A former Morman gave a twenty point list. Here are two:

19. Witness and Accept the Leaders' Faults

Once they reach the highest levels of the cult pyramid, members are privy to their leaders' darkest actions. Members must also come to terms with the abusive behavior of their leaders.

"Mormon missionaries also experience this cult phenomena first hand. True Believing Missionaries in the field think their assignments are inspired and the Mission President is a prophet.

"Those who end up working in the office learn the President has a dark side that is petty, arbitrary and cruel. Yet those exposed to this still propagate the myth that the President is divinely-inspired leader. This is also common in ward and stake leadership.

20. The Cult Leaders Are Perfection

"The final stage of cult indoctrination is to accept the leaders as the perfect center of the universe, from which all else derives. The "fully evolved" cult member thus understands all the pain and suffering as resistance to the cult leaders' divinity. The leader is the single point of entry for God and perfection in the otherwise imperfect universe.
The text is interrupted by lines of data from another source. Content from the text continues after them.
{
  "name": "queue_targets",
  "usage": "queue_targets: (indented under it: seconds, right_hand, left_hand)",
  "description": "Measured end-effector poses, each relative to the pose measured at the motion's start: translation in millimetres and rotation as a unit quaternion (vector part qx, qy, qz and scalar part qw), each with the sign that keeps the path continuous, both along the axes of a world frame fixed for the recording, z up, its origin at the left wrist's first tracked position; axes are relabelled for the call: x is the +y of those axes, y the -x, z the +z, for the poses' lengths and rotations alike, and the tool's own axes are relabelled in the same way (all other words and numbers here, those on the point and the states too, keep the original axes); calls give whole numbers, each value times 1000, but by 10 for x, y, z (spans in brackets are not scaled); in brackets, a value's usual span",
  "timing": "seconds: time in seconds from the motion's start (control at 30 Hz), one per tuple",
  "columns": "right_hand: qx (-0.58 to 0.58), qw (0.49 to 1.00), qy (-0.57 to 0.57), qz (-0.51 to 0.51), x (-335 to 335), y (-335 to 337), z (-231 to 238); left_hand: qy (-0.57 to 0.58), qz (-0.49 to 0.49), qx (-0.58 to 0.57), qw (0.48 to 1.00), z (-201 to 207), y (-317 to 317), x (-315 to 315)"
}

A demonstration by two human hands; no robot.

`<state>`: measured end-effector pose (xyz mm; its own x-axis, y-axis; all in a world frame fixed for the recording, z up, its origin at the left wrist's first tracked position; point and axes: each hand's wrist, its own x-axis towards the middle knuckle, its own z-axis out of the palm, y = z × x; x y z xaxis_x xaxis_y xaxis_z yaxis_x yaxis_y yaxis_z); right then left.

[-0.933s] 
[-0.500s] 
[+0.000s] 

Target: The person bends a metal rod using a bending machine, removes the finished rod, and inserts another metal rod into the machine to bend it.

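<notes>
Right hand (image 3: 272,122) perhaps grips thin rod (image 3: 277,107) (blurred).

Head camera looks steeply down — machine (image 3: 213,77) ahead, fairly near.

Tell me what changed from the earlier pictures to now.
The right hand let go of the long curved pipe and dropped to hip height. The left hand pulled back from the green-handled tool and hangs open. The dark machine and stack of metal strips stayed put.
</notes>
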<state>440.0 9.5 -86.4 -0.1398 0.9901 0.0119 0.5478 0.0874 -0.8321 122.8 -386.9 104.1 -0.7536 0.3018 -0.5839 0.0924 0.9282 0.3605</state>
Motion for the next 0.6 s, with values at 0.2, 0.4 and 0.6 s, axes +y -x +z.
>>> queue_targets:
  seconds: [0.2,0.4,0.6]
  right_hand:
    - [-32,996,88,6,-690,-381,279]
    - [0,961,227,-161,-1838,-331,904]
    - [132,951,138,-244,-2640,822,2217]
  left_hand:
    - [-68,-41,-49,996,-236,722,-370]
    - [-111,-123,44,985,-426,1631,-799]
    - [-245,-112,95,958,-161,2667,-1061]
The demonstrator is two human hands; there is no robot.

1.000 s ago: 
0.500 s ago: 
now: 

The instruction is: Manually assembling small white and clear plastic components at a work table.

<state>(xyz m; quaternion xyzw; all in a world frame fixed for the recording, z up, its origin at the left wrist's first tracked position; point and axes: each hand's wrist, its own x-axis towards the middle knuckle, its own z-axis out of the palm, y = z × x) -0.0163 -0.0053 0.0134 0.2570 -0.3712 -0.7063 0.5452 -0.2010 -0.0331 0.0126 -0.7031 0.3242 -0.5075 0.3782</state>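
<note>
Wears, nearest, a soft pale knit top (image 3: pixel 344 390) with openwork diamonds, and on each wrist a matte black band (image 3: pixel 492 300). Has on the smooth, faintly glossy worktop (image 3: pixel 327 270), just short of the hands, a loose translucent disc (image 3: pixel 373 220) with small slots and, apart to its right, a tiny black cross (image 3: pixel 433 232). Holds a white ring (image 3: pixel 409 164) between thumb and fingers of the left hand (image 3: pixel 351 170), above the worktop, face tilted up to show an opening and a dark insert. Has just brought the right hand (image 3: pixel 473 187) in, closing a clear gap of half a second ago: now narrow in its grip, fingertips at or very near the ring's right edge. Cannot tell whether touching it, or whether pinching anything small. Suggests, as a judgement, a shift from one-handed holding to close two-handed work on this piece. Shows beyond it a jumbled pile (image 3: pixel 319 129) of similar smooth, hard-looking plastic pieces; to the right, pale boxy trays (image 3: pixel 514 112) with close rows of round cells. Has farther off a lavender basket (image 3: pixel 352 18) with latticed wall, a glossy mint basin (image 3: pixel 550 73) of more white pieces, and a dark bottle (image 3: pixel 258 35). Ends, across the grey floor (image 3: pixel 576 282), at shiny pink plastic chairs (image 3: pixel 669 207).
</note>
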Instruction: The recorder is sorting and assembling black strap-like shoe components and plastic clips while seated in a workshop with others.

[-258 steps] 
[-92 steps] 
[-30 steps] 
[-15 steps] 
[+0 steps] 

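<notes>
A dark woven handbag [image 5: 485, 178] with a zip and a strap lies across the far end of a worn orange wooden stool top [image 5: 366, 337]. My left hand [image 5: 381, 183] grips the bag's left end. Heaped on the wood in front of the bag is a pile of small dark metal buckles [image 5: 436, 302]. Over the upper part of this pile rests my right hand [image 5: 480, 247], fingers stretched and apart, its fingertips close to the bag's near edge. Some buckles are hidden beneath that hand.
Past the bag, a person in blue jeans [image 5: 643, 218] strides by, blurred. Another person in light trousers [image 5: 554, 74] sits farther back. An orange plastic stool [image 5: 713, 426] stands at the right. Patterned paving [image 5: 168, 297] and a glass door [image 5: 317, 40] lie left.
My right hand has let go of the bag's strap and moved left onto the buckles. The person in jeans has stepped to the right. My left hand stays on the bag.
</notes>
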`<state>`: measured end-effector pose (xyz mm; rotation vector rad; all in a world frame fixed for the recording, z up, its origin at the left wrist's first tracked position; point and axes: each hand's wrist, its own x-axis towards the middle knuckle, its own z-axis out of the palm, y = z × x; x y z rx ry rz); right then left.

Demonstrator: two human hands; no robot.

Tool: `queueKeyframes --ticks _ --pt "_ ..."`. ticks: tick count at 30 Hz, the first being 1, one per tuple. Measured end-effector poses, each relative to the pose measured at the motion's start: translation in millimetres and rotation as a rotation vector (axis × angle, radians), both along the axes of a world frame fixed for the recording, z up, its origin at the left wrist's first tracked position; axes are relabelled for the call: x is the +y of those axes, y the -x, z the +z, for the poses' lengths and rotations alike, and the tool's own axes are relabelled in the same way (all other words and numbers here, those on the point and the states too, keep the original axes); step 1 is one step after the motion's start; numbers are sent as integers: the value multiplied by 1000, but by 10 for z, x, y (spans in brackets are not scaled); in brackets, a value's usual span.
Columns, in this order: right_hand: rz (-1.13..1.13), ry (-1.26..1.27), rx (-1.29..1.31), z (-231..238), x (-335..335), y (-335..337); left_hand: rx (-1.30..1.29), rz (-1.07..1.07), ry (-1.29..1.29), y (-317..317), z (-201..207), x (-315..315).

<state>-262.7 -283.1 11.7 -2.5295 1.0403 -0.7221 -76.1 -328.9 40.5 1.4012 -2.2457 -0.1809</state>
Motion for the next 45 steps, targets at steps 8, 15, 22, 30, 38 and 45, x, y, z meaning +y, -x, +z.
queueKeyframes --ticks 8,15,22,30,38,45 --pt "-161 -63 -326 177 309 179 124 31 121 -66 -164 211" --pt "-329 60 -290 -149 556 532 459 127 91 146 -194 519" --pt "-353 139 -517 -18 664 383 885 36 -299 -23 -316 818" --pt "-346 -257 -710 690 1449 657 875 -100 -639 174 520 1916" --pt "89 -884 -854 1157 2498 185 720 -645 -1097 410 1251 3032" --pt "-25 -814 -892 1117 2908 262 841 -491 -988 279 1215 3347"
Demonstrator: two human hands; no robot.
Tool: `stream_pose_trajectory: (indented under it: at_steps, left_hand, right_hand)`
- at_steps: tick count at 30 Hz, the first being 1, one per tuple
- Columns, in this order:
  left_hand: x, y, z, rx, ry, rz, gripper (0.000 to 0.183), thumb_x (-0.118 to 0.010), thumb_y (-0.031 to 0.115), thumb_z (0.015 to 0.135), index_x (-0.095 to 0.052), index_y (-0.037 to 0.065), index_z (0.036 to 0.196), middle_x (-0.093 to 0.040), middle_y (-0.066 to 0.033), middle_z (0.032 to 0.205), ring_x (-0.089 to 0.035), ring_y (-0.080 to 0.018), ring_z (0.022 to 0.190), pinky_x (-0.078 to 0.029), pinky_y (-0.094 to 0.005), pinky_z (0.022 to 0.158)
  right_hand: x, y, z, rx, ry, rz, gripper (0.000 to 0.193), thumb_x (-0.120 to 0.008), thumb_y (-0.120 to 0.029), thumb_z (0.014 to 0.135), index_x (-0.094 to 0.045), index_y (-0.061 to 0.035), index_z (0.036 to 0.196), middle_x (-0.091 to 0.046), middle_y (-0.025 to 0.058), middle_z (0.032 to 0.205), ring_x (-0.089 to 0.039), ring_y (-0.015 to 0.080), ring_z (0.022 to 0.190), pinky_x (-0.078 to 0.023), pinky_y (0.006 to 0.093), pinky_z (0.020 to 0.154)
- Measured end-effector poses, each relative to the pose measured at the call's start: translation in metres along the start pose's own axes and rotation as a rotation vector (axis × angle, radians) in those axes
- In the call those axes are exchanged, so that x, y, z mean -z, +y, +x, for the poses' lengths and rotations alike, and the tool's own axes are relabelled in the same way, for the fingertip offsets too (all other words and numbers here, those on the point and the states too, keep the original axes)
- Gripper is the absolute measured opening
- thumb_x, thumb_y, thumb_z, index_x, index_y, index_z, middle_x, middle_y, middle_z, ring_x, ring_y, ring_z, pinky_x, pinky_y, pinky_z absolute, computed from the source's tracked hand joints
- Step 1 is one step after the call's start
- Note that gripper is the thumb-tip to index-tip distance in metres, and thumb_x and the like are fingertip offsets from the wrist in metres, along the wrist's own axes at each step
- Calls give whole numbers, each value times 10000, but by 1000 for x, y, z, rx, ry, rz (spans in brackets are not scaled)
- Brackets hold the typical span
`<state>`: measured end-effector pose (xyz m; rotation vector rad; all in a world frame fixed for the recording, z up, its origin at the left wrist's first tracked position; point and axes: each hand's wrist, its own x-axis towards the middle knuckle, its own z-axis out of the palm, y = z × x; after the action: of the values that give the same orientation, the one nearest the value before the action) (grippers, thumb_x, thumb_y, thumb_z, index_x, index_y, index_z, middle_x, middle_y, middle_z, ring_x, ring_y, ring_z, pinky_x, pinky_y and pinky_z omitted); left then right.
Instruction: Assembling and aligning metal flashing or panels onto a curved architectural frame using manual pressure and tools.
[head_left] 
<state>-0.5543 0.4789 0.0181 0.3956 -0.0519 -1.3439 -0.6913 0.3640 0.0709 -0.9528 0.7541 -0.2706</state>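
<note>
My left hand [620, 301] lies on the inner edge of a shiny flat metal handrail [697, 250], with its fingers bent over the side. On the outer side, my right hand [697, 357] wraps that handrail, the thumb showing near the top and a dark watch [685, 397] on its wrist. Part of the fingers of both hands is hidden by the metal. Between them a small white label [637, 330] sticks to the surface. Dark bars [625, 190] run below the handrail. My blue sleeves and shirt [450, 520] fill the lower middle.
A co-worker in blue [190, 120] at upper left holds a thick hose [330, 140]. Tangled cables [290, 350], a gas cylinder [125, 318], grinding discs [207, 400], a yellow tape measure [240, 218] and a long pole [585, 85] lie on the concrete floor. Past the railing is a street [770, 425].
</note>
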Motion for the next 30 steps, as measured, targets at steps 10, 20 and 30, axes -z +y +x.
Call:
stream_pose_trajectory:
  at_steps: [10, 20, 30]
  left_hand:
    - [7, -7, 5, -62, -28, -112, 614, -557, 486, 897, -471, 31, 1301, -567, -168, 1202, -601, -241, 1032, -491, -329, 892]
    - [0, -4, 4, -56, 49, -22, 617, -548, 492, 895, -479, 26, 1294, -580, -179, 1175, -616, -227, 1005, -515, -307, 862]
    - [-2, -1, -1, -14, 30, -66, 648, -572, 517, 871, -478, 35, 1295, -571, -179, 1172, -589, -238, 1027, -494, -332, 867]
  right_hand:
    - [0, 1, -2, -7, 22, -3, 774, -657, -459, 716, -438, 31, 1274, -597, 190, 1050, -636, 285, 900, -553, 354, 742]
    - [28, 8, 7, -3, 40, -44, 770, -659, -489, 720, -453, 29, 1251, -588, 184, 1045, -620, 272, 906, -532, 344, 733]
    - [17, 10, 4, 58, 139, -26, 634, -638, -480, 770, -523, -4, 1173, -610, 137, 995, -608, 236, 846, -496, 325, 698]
....Thwarting one's natural tendency toward self-preservation becomes a pleasurable, almost fetishistic obsession. "

http://www.i4m.com/think/recovery/mormon_indoctrination.htm

Amy Wallace's memoir of her life as a member of Carlos Castaneda's inner circle 'Sorcerer's Apprentice: My Life with Carlos Castaneda.' gives a description of her experiences as a member of an abused inner circle who encountered utter incomprehension from those who had been on the periphery of the group.

What was good in the organization was your own goodness, in aggregate. There are events, such as the old California AIDS Ride, where that kind of collective goodness, centered on a clear goal, generated that same splendor.

Its yours. Its not as obvious when you're at home by yourself, but you each still have that inner pilot light. It is still there. No one can take it away from you. You can be distracted from it if suffering terror, or shame, but your original goodness is still there, waiting for the clouds to pass.